Page One: "Mister Bond"
There's no way of getting this one from the strip itself, but in the script, Ian refers to the British agent who appears in the opening sequence of part one as "Bond."
Jiang Shi or Chinese Hopping Vampires
Introduced into Western popular culture largely by the 1985 Hong Kong action film Mister Vampire (Geungsi Sinsang), the Jiang Shi (literally "stiff corpse") is an animated cadaver driven by the animal urge to consume the chi, or life essence, of living humans. In many ways, Jiang Shi are more like Western zombies than vampires; they are brainless, incapable of speech, driven by hunger, and, in some versions, continue to decay after resurrection. Their characteristic stance, (with arms stiffly outstretched) and strange hopping gait, are due to stiffening of the limbs caused by rigor mortis.
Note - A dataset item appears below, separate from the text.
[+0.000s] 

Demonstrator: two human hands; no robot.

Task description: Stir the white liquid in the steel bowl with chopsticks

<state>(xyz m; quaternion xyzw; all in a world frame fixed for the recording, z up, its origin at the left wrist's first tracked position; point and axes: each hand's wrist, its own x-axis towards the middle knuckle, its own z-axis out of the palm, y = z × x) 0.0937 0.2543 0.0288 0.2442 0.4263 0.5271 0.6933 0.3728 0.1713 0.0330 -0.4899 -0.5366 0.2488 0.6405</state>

Page Two: Death By Eyebrows
A nod to Tsui Hark's wonderful mad-as-a-fish-in-a-privet-hedge 1983 Hong Kong action classic Zu: Warriors Of The Magic Mountain (Suk san: San Suk saan geen hap). In particular, to the moment when the sorcerer Long Brows captures a demon by binding it in his eyebrows (!).
Page Three: Death By Butterflies
Another Tsui Hark reference, this time to his 1979 supernatural murder-mystery film The Butterfly Murders (Die Bian).
Page Five: Sleepy-time
As all good fans of Mister Vampire know, a Jiang Shi can be can be put to sleep by sticking on their foreheads a piece of yellow paper with a spell written on it. A sleeping vampire is still mobile, and can be persuaded to follow the sound of a bell.
Page Six: Mister Tickle
A new member of Stickleback's inner circle, Mister Tickle's appearance is loosely inspired by Richard Attenborough's performance as Albert Blossom in the 1967 film Doctor Doolittle. The name (for which I have no explanation) presumably alludes to the successful Mister Men children's book series by Roger Hargreaves.
Page Nine: Traction Men
A nod in the direction of the Japanese powered robot suit or Mecha, Ian and I thought it would be fun to have our own steam-powered Victorian version. The Traction Men are an anthropomorphic combination of tank and troop carrier; up to five men can fit inside the belly. The legs and upper torso are powered by two separate steam boilers. Armament includes cannon in the "arms" and two Gatling guns mounted in the "head."
To give them a bit of character, I gave them "faces" based on an old-fashioned steam engine (Oliver Postgate and Peter Firmin's Ivor The Engine, to be precise), with a giant World War One Tommy's helmet plonked on top. The buffers were replaced with Gatling guns.